Dunkerquois

À Dunkerque, Louise brise le silence : "On est en train de bousiller mes enfants"

Chaque lundi soir, devant plusieurs tribunaux de France, des personnes se rassemblent en hommage à Lyhanna. Parmi elles, quelques victimes, dont Louise, que nous avons rencontrée.

enfant
Le cri du cœur d'une mère qui ne trouve plus de solution à Dunkerque pour protéger ses enfants.
Crédit : Ulrike Mai

Au-delà du recueillement, ces mobilisations visent à dénoncer ce que les participants considèrent comme des défaillances du système judiciaire dans la prise en charge et la protection des enfants victimes de violences.

Un nouveau rassemblement est prévu ce lundi à 19h devant le tribunal judiciaire de Dunkerque.

Parmi les personnes qui ont choisi de prendre la parole figure Louise*, mère de deux enfants.

Elle raconte avoir quitté le domicile familial en 2022 avec ses enfants, alors âgés de 9 et 6 ans.

Une plainte est déposée pour des violences qu'elle dit avoir subies, tout comme ses enfants.

Selon son témoignage, le père n'aurait été entendu que sept mois plus tard.

"Malgré des faits dénoncés, malgré des expertises psychiatriques qui concluaient à l'absence d'affabulation, l'affaire a été classée sans suite", soupire-t-elle.

Depuis quatre ans, Louise dit être engagée dans une succession de procédures devant le juge aux affaires familiales et le juge des enfants.

 

"Classement sans suite ne veut pas dire que les faits ne se sont pas produits"

Elle affirme que ses enfants, suivis psychologiquement, continuent d'exprimer leur refus de revoir leur père, mais que leurs paroles ne seraient plus suffisamment prises en compte.

"Au début, ils ont été entendus. Puis on nous a expliqué qu'avec le temps les choses devaient s'améliorer.

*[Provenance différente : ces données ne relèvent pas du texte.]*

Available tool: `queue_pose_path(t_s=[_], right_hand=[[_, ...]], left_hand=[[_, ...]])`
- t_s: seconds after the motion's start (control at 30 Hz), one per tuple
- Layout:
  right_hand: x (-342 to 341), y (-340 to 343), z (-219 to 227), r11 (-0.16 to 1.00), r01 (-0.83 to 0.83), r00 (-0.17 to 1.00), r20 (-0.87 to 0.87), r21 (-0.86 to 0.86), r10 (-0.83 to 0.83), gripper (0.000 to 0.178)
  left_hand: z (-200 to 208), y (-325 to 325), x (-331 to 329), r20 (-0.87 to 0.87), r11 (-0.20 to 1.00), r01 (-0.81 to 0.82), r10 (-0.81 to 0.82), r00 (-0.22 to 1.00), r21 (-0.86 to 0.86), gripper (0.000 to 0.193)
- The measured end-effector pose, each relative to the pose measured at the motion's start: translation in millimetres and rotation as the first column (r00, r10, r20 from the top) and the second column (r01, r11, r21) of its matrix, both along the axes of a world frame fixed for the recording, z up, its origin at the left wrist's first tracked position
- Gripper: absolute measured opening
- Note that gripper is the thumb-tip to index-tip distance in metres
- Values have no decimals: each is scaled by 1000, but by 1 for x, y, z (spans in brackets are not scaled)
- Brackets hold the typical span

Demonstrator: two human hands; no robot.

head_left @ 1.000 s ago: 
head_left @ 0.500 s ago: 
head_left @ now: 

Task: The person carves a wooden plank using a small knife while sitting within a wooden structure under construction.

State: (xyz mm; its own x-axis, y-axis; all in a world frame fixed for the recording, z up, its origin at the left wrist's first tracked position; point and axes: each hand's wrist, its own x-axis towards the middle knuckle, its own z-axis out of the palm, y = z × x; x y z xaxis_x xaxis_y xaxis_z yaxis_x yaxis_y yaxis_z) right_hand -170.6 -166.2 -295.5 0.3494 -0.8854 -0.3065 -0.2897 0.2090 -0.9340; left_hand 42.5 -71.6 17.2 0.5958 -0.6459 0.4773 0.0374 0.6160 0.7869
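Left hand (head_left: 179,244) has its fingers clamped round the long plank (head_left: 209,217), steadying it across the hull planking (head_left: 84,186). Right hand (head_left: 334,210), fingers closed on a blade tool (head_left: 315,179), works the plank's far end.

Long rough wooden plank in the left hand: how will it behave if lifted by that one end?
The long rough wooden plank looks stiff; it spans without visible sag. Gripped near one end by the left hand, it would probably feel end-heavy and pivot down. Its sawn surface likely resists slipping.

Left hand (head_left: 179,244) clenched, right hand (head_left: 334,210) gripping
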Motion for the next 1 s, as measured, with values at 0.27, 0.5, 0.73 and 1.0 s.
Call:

Mais les enfants continuent de souffrir."

Pour cette mère de famille, le classement sans suite a été vécu comme une remise en cause de la parole de ses enfants.

témoignage louise

Elle rappelle toutefois qu'une magistrate lui aurait récemment indiqué que "classement sans suite ne veut pas dire que les faits ne se sont pas produits".

Aujourd'hui, Louise a rejoint un collectif de mères confrontées à des situations qu'elles jugent similaires.

Ensemble, elles réclament une meilleure prise en compte de la parole des enfants et davantage de moyens pour protéger les mineurs lorsqu'ils signalent des violences.

Le rassemblement organisé lundi à Dunkerque s'inscrit dans cette démarche.

Les participants souhaitent continuer à interpeller les pouvoirs publics et la justice sur les difficultés rencontrées par certaines familles dans les procédures liées à la protection de l'enfance.